Keywords: knowledge distillation, model compression, Plackett–Luce, list‐wise ranking, teacher–student networks
TL;DR: A choice-theoretic loss that distills knowledge by teaching the student the teacher’s class ranking under the Plackett–Luce model, keeping the true label as the top choice and unifying distillation without an additional cross-entropy term.
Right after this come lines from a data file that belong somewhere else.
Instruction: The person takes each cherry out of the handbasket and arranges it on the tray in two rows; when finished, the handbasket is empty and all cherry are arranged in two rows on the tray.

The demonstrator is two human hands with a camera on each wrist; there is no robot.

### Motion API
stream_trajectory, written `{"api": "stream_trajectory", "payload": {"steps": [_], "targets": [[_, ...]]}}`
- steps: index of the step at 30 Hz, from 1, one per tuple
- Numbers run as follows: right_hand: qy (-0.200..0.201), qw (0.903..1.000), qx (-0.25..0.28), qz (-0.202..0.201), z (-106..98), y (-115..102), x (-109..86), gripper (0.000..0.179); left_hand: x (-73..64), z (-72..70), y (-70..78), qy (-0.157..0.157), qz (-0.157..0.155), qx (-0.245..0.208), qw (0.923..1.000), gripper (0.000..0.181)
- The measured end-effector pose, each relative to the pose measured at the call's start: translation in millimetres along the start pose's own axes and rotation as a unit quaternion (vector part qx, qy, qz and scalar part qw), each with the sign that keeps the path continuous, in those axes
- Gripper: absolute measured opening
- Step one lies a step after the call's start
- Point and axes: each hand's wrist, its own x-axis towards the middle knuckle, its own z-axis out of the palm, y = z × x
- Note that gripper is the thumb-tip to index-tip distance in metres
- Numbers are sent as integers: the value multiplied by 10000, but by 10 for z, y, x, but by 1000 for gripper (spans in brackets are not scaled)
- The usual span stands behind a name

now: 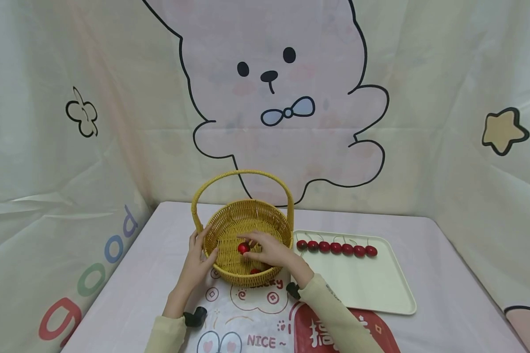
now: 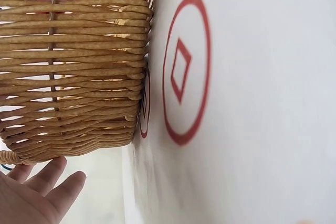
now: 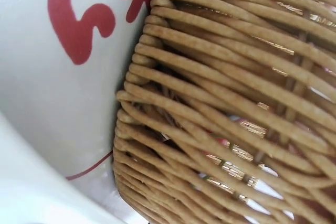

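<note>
A yellow woven basket (image 1: 253,280) with a tall arched handle stands on the table. My left hand (image 1: 196,264) rests on the basket's left rim near the handle's foot, thumb over the edge. In the left wrist view its fingers (image 2: 50,179) touch the outside of the weave. Reaching over the right rim, my right hand (image 1: 267,249) is inside the basket and pinches a red cherry (image 1: 243,248) between thumb and forefinger. Another red cherry (image 1: 255,271) lies near the front wall, partly hidden. The right wrist view shows the basket's wall (image 3: 226,98), not the fingers.
Right of the basket lies a cream tray (image 1: 357,289), with a row of several stemmed red cherries (image 1: 335,248) along its far side. A printed mat (image 1: 258,323) lies under the basket's front. Printed cloth (image 1: 274,147) hangs behind the table.
</note>
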Motion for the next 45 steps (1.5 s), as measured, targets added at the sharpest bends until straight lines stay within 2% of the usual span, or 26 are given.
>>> {"api": "stream_trajectory", "payload": {"steps": [6,14,18,28,33,37,45], "targets": [[209,9998,36,15,13,9,-16,45,-2,6,-17,9,-56,10,10000,64],[430,9981,336,289,19,53,-35,38,2,30,-18,26,-58,-15,10000,63],[633,9961,544,276,8,65,-42,35,0,38,-7,20,-81,11,10000,62],[833,9913,997,225,-29,74,-128,33,3,39,-1,17,-119,25,9999,62],[939,9926,762,129,-63,52,-179,35,5,37,-10,25,-109,54,9999,63],[1176,9920,454,-25,-100,16,-214,32,8,32,-18,39,-83,46,9999,63],[1569,9851,707,57,-166,-40,-326,29,0,18,-7,17,-104,-8,9999,63]]}}
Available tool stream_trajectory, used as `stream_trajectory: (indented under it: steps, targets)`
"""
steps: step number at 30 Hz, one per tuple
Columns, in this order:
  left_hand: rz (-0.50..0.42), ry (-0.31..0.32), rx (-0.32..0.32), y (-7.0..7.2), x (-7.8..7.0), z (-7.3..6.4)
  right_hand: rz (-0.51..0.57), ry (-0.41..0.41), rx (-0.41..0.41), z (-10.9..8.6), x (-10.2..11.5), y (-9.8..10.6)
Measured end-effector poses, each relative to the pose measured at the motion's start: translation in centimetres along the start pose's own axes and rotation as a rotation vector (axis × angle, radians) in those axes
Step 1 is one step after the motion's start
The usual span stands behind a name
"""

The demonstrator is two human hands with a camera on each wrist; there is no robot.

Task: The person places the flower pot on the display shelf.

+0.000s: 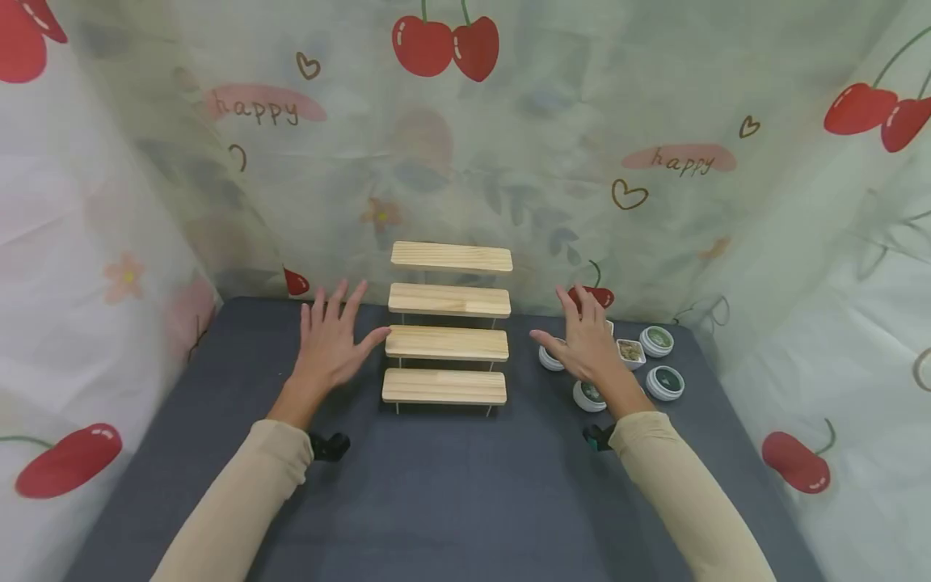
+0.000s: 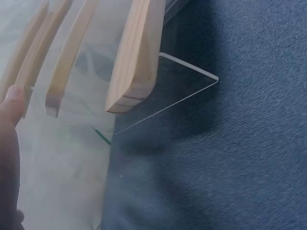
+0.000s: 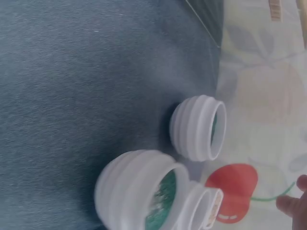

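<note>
A stepped stand with several pale wooden shelves (image 1: pixel 445 344) on thin white wire legs (image 2: pixel 189 66) stands at the back middle of the table. My left hand (image 1: pixel 330 343) hovers at its left side, fingers spread, the thumb close to a shelf end; whether it touches I cannot tell. To the right of the stand, my right hand (image 1: pixel 585 339) is held above a group of small white pots, fingers extended, holding nothing. It partly hides some pots. One ribbed white pot (image 3: pixel 134 189) with green content and another ribbed pot (image 3: pixel 194 127) show in the right wrist view.
Beside the right hand are a square white dish (image 1: pixel 630 353) with brownish bits and more round pots, one at the back (image 1: pixel 657 341) and one nearer (image 1: pixel 665 383). A dark cloth covers the table (image 1: pixel 465 493). Printed curtains (image 1: pixel 509 162) enclose the back and sides.
</note>
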State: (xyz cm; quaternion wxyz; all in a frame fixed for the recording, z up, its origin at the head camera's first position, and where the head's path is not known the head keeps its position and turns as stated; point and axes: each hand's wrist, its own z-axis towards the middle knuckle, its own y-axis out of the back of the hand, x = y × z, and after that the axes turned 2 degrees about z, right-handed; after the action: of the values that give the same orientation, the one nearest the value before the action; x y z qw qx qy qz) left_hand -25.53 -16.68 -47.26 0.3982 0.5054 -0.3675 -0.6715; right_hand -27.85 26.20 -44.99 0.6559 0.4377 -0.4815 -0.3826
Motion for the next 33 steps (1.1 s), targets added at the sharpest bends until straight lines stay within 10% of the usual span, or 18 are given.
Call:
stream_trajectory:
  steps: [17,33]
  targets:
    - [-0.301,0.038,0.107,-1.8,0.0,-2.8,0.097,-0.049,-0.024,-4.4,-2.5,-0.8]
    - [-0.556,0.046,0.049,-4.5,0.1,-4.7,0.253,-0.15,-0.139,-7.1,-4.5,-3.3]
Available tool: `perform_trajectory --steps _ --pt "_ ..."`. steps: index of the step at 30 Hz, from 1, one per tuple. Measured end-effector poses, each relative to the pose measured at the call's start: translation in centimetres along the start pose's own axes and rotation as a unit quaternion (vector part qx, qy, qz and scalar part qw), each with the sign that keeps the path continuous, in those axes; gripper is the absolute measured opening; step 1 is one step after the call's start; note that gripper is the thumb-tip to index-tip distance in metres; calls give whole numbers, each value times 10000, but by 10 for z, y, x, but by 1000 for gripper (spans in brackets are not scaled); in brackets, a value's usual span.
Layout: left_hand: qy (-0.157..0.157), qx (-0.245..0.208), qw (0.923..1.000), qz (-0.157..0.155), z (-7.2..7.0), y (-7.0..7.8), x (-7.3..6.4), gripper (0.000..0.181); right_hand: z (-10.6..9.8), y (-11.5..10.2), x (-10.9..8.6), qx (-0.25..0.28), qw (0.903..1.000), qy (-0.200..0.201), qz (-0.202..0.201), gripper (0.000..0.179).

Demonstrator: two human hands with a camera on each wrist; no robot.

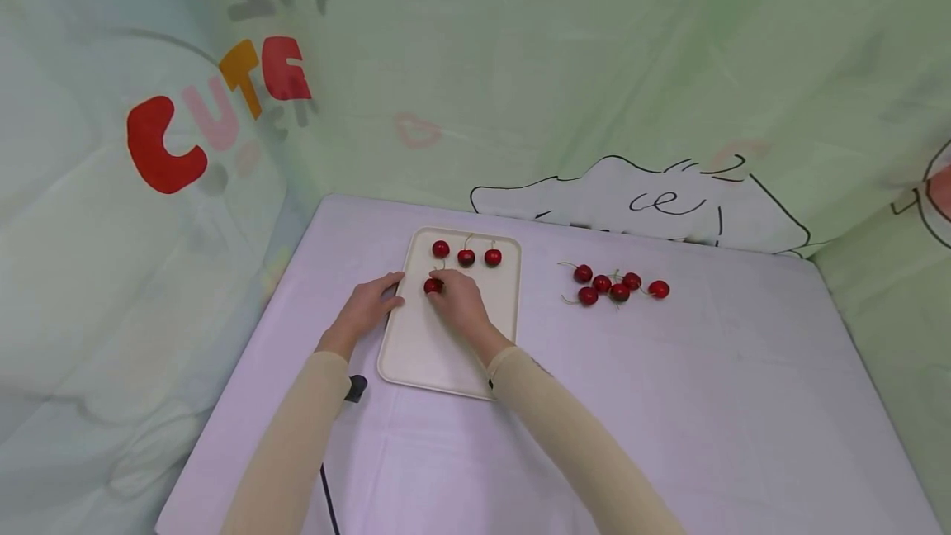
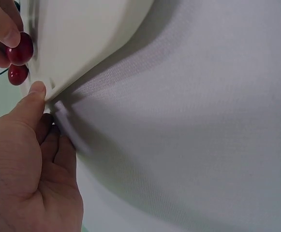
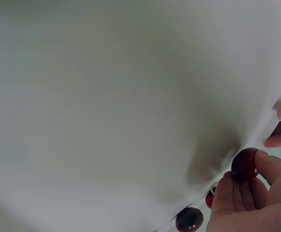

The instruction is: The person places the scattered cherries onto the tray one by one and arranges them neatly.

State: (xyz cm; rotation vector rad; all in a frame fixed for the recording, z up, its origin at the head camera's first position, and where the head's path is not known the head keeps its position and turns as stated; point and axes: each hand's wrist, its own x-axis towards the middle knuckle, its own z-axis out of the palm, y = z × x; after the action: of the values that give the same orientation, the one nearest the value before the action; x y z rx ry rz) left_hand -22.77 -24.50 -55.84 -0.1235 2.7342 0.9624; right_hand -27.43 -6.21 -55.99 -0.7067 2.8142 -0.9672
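My right hand (image 1: 459, 301) pinches a dark red cherry (image 1: 432, 286) between thumb and fingers over the left half of a cream rectangular tray (image 1: 419, 349). In the right wrist view, the same cherry (image 3: 244, 164) sits at the fingertips. At the tray's left edge, my left hand (image 1: 364, 308) grips the rim. The left wrist view has that thumb on top of the rim and the fingers curled beneath. Three more cherries stand in a row near the tray's far end: a left one (image 1: 441, 249), a middle one (image 1: 466, 258) and a right one (image 1: 493, 257).
Several cherries with stems (image 1: 602, 284) lie in a loose cluster on the white-covered table (image 1: 706, 403), right of the tray. Beside the left wrist is a small black device (image 1: 357, 388), with a black cable (image 1: 329, 498) nearby. Printed fabric (image 1: 594, 64) hangs behind the table.
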Motion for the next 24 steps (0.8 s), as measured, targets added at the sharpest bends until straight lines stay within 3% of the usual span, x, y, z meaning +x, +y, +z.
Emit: perform_trajectory --steps 8,24 --pt "-29 -27 10000 -84 1 0 0 55 3 2 -1 12 10000 -47 4 37" --pt "29 65 9999 96 0 -1 0 55 -4 -3 -4 -55 9999 -55 -67 37"
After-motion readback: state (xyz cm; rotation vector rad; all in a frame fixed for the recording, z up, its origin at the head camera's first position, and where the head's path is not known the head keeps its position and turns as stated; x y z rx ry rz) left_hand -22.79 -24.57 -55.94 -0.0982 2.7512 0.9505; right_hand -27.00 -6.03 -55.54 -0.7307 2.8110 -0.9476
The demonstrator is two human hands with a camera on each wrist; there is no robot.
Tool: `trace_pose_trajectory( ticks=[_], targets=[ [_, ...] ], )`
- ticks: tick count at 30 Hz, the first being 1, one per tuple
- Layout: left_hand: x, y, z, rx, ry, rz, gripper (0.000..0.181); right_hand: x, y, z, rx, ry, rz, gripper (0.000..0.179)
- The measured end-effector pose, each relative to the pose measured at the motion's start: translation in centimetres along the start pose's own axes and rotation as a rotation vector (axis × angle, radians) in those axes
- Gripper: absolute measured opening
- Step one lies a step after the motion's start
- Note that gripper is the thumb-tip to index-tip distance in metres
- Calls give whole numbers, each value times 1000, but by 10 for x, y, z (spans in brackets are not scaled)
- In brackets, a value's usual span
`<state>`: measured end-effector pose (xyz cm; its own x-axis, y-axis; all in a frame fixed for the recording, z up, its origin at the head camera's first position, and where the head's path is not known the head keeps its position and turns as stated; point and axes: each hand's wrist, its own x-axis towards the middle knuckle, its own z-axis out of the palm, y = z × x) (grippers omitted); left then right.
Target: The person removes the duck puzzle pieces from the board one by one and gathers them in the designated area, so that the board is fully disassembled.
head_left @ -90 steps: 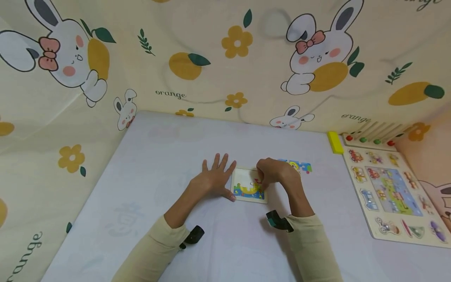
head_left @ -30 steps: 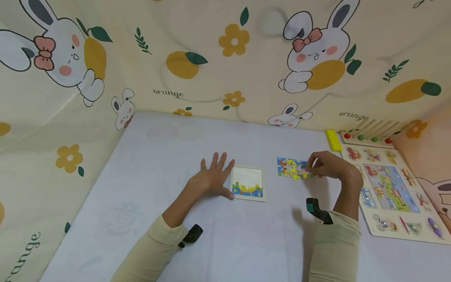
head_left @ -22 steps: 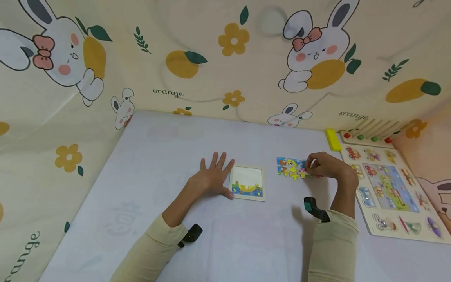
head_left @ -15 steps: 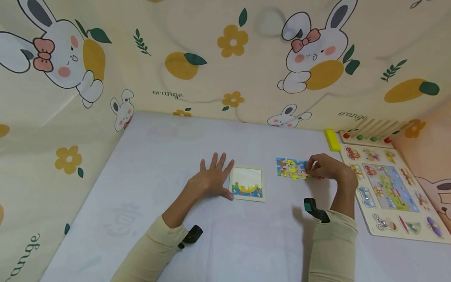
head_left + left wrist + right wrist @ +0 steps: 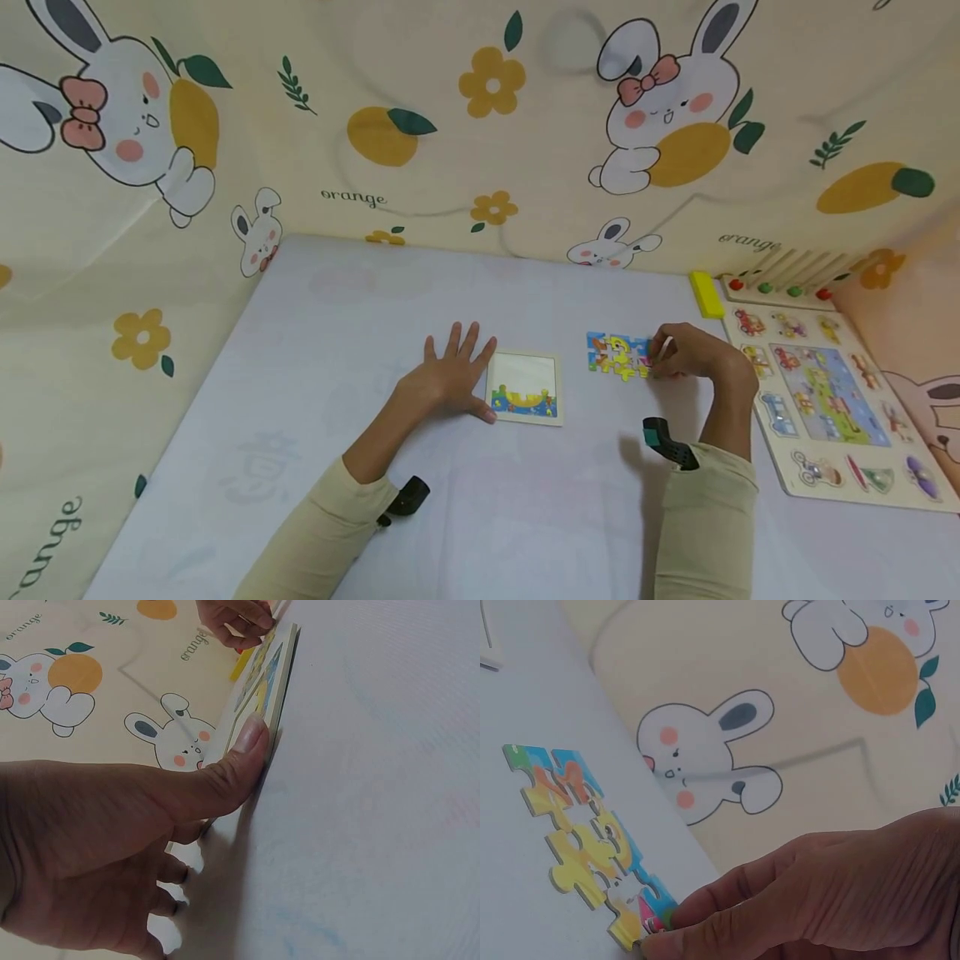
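Note:
My left hand (image 5: 446, 385) lies with fingers spread on the white cloth, left of a small square jigsaw tray (image 5: 525, 369). Its thumb rests at the tray's edge, as the left wrist view shows. Joined pieces (image 5: 528, 402) fill the tray's lower part, while the upper part is bare. Right of the tray lies a group of loose jigsaw pieces (image 5: 617, 354), yellow and blue, lined up together. At that group's right end, my right hand (image 5: 686, 350) pinches a jigsaw piece (image 5: 657, 930) between thumb and forefinger; the fingers hide most of it.
A large wooden picture puzzle board (image 5: 832, 400) lies on the right, with a rack of upright sticks (image 5: 795, 279) at its far end. Beside it is a yellow block (image 5: 707, 295). A cloth printed with rabbits (image 5: 667, 108) covers the wall behind.
From over the tray, my right hand has moved right to the loose pieces and then shifted slightly left there. My left hand keeps its place at the tray.

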<state>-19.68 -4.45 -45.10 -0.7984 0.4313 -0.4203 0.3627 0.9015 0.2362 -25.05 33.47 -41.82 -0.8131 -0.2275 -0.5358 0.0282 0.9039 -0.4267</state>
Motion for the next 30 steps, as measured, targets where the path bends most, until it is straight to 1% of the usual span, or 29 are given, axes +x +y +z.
trace_pose_trajectory(
  ticks=[3, 8, 13, 20, 25, 30],
  targets=[
    [-1, 0, 1, -6, -1, 0, 118, 0, -1, 1, -2, -6, 15, 35],
    [-1, -1, 1, -4, 2, 3, 118, 0, -3, -1, -32, -4, 33, 31],
    [1, -1, 1, 2, 9, 5, 118, -1, -4, -2, -28, -11, 60, 30],
    [3, -2, 3, 10, 5, 4, 118, -1, -3, -2, -12, -31, 63, 29],
    [2, -2, 3, 4, 8, 2, 118, -2, -4, -3, -24, -33, 53, 28],
    [2, -2, 2, 3, 13, 2, 118, -1, -5, -4, -12, -47, 71, 28]
  ],
)
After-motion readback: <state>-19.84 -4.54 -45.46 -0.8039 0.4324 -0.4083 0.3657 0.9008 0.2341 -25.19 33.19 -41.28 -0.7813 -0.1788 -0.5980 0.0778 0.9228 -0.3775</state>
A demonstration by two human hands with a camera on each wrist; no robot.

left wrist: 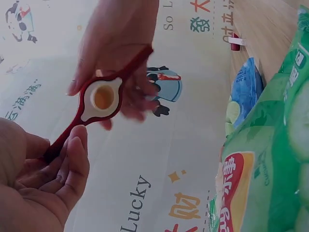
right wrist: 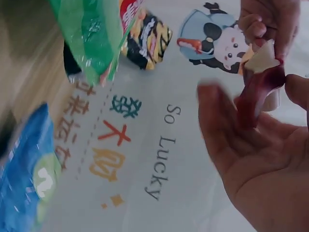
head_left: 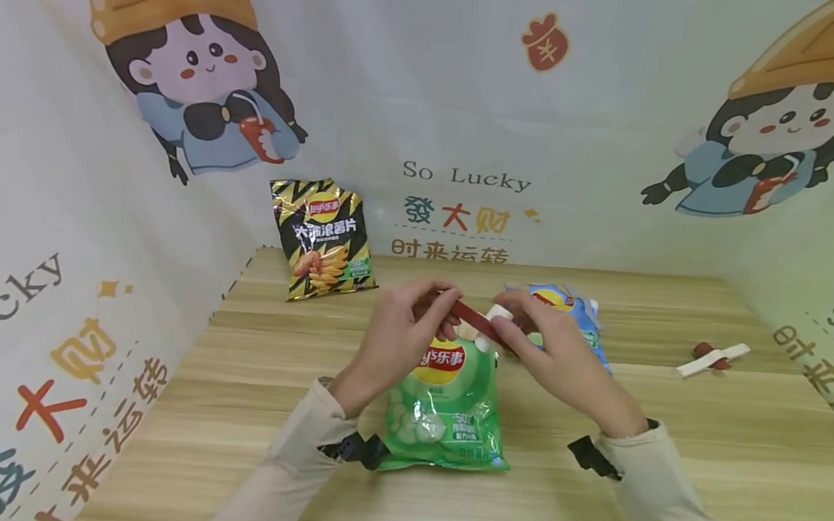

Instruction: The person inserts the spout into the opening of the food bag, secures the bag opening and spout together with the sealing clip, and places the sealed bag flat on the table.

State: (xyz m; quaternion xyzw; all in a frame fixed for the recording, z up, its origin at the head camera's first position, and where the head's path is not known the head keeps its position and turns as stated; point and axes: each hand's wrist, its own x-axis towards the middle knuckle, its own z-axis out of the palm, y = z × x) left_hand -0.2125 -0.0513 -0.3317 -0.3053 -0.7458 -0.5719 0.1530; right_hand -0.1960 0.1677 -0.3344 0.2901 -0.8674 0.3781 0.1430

Abstract: Knowledge distillation is a model compression technique in which a compact "student" network is trained to replicate the predictive behavior of a larger "teacher" network. In logit-based knowledge distillation, it has become the de facto approach to augment cross-entropy with a distillation term. Typically, this term is either a KL divergence that matches marginal probabilities or a correlation-based loss that captures intra- and inter-class relationships. In every case, it acts as an additional term to cross-entropy. This term has its own weight, which must be carefully tuned. In this paper, we adopt a choice-theoretic perspective and recast knowledge distillation under the Plackett–Luce model by interpreting teacher logits as "worth" scores. We introduce *Plackett-Luce Distillation (PLD)*, a weighted list-wise ranking loss. In PLD, the teacher model transfers knowledge of its full ranking of classes, weighting each ranked choice by its own confidence. PLD directly optimizes a single "teacher-optimal" ranking. The true label is placed first, followed by the remaining classes in descending teacher confidence. This process yields a convex and translation-invariant surrogate that subsumes weighted cross-entropy. Empirically, across CIFAR-100, ImageNet-1K, and MS-COCO, PLD achieves consistent gains across diverse architectures and distillation objectives, including divergence-based, correlation-based, and feature-based methods, in both homogeneous and heterogeneous teacher–student pairs.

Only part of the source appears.